-- Task --
For the material below, return exactly the lines starting at the line containing "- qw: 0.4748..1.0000" and ending at the line containing "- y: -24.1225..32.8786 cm", both ends included, and no others.

-- The data --
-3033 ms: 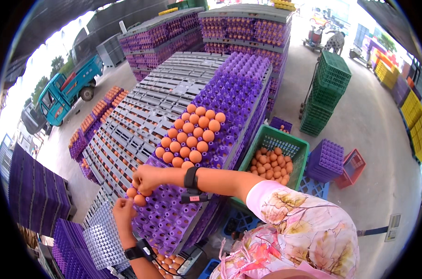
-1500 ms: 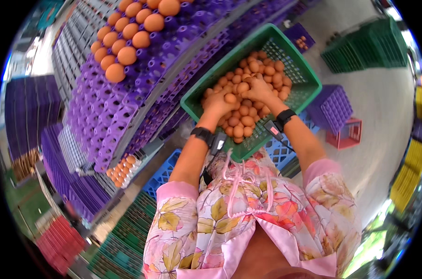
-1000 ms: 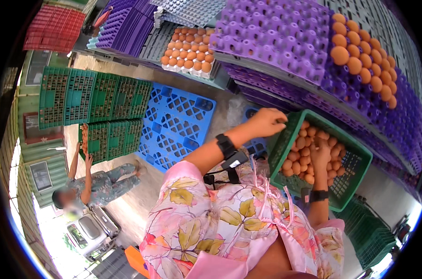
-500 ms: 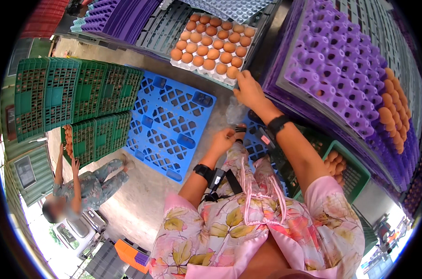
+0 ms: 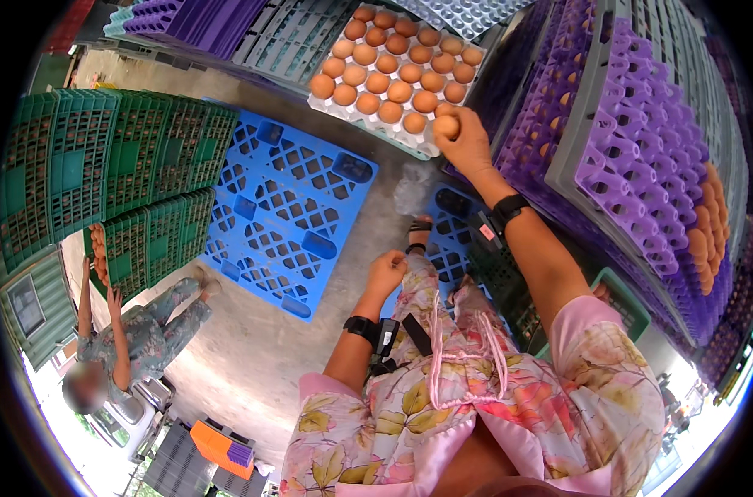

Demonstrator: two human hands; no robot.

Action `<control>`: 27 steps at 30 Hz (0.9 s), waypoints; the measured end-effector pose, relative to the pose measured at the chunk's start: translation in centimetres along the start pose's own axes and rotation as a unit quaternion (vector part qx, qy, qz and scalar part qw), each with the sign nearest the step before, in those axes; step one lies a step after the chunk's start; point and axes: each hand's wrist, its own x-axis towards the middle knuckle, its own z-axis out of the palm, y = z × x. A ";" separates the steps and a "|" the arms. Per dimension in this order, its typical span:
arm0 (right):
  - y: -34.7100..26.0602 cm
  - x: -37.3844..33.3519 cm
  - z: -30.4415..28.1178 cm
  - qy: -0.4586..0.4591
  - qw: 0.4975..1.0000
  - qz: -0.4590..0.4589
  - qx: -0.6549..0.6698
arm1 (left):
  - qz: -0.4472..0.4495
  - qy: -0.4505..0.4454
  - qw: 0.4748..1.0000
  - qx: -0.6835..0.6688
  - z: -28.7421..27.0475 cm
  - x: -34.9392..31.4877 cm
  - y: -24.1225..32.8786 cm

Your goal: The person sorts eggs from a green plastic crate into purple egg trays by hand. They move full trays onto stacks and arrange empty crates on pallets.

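My right hand reaches to the near right corner of an egg tray, its fingers closed round a brown egg. Whether that egg still touches the pale tray is hard to make out. Rows of brown eggs fill the tray, which rests on a stack ahead of me. Lower down, in front of my body, my left hand hangs with fingers curled and nothing visible in them.
Purple egg trays rise in a tall stack on the right, a green crate below. A blue pallet lies on the floor at left. Beside it, a person handles stacked green crates. A clear plastic bag lies near the tray stack.
My right hand has closed on the egg at the tray's near right corner. My left hand has dropped slightly, its fingers curled in. The whole view has shifted a little.
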 end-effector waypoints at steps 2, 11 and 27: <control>1.2 0.6 0.7 0.014 0.995 0.049 0.083 | -0.006 0.010 1.000 -0.004 -0.5 0.5 0.6; -2.2 2.7 4.7 -0.106 0.976 -0.057 -0.184 | 0.015 0.008 1.000 0.004 0.3 0.6 1.1; -6.1 -4.0 -2.4 -0.096 0.953 0.119 0.262 | 0.060 -0.052 0.997 0.025 0.4 1.2 -3.6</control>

-- Result of this task --
  - qw: 0.4748..1.0000
  - qx: -0.6835..0.6688
  - z: -28.7421..27.0475 cm
  - x: -34.9392..31.4877 cm
  - y: -24.1225..32.8786 cm

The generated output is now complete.